#### EXERCISE
When a line below contains the word "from", copy that line.

#### MATERIAL PROVIDED
────────────────────
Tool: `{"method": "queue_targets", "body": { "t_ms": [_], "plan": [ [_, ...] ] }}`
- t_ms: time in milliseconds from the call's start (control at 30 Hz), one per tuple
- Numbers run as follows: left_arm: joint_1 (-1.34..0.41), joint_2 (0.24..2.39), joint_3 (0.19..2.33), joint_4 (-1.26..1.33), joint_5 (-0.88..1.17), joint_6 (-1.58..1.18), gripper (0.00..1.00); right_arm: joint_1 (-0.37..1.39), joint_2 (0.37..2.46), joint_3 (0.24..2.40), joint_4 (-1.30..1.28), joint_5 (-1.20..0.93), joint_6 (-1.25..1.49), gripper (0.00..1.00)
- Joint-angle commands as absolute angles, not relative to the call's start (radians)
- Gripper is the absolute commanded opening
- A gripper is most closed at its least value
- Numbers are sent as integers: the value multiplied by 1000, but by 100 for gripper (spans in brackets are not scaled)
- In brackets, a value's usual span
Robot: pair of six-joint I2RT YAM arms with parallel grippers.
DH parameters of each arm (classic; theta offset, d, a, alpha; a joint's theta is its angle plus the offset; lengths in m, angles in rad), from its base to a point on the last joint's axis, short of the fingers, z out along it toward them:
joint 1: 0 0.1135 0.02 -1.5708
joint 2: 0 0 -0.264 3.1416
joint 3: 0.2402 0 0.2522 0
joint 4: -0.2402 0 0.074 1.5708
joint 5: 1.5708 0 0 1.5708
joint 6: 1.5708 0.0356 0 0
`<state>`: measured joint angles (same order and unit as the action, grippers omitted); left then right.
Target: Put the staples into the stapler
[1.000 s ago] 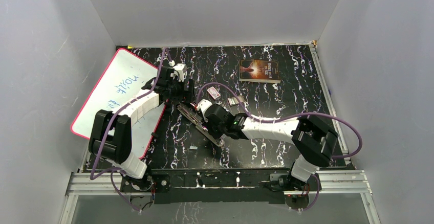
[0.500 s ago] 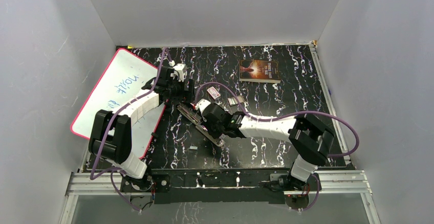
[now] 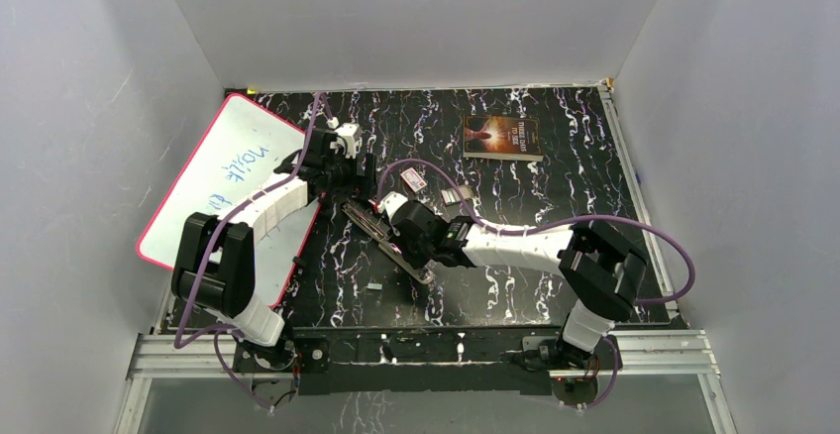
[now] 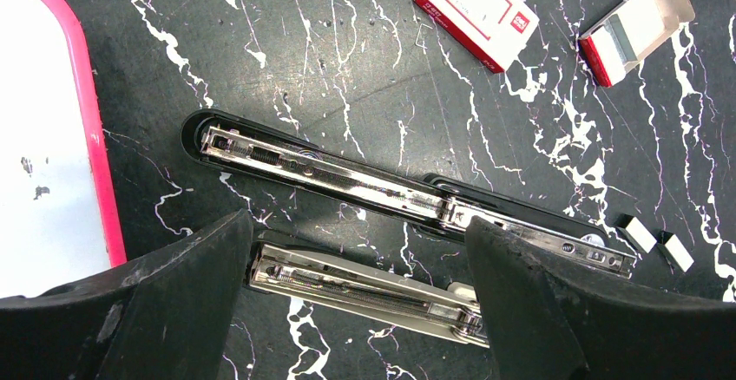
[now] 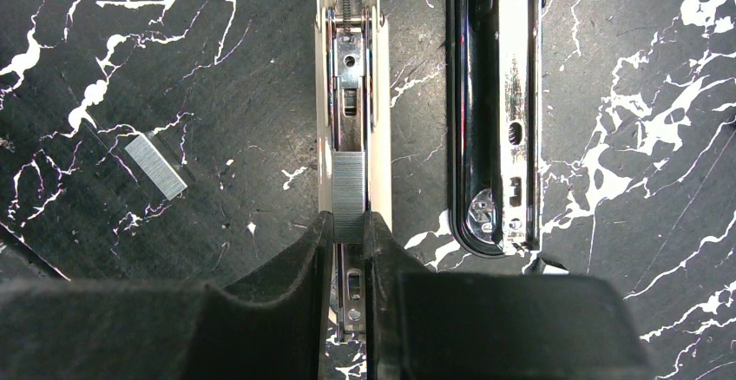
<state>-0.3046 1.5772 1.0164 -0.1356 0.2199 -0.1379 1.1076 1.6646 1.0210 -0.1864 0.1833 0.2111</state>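
Stapler (image 3: 388, 239) lies opened flat at mid-table with its magazine channel (image 5: 351, 94) exposed. Left gripper (image 4: 358, 254) hangs over it, fingers wide apart. Right gripper (image 5: 349, 237) pinches a strip of staples (image 5: 349, 196) above the channel. The next move is probably to seat the strip squarely, then release.

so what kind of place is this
Probably a robot test cell: plain grey walls box in a black white-veined marbled tabletop, with two white-and-black robot arms bolted to a silver aluminium rail at its near edge.
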Motion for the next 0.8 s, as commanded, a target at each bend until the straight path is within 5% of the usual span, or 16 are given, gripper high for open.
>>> {"method": "queue_targets", "body": {
  "t_ms": [0, 767],
  "plan": [
    [-301, 1569, 1051, -144, 225, -129, 92, 1112, 1664, 1054, -239, 201, 217, 0],
    [-301, 1575, 1052, -143, 225, -129, 92, 1112, 1628, 1022, -270, 197, 218, 0]
  ]
}}
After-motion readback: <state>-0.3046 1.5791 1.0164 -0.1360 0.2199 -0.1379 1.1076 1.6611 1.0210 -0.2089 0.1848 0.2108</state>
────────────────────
#### RESULT BELOW
- t_ms: time in milliseconds from the call's start (control at 30 Hz), one per tuple
DH parameters of each arm (classic; theta offset, d, a, alpha; a joint's theta is its angle plus the offset; lengths in m, angles in rad), from its base to a point on the last joint's axis, short of the fingers, z out along it toward them:

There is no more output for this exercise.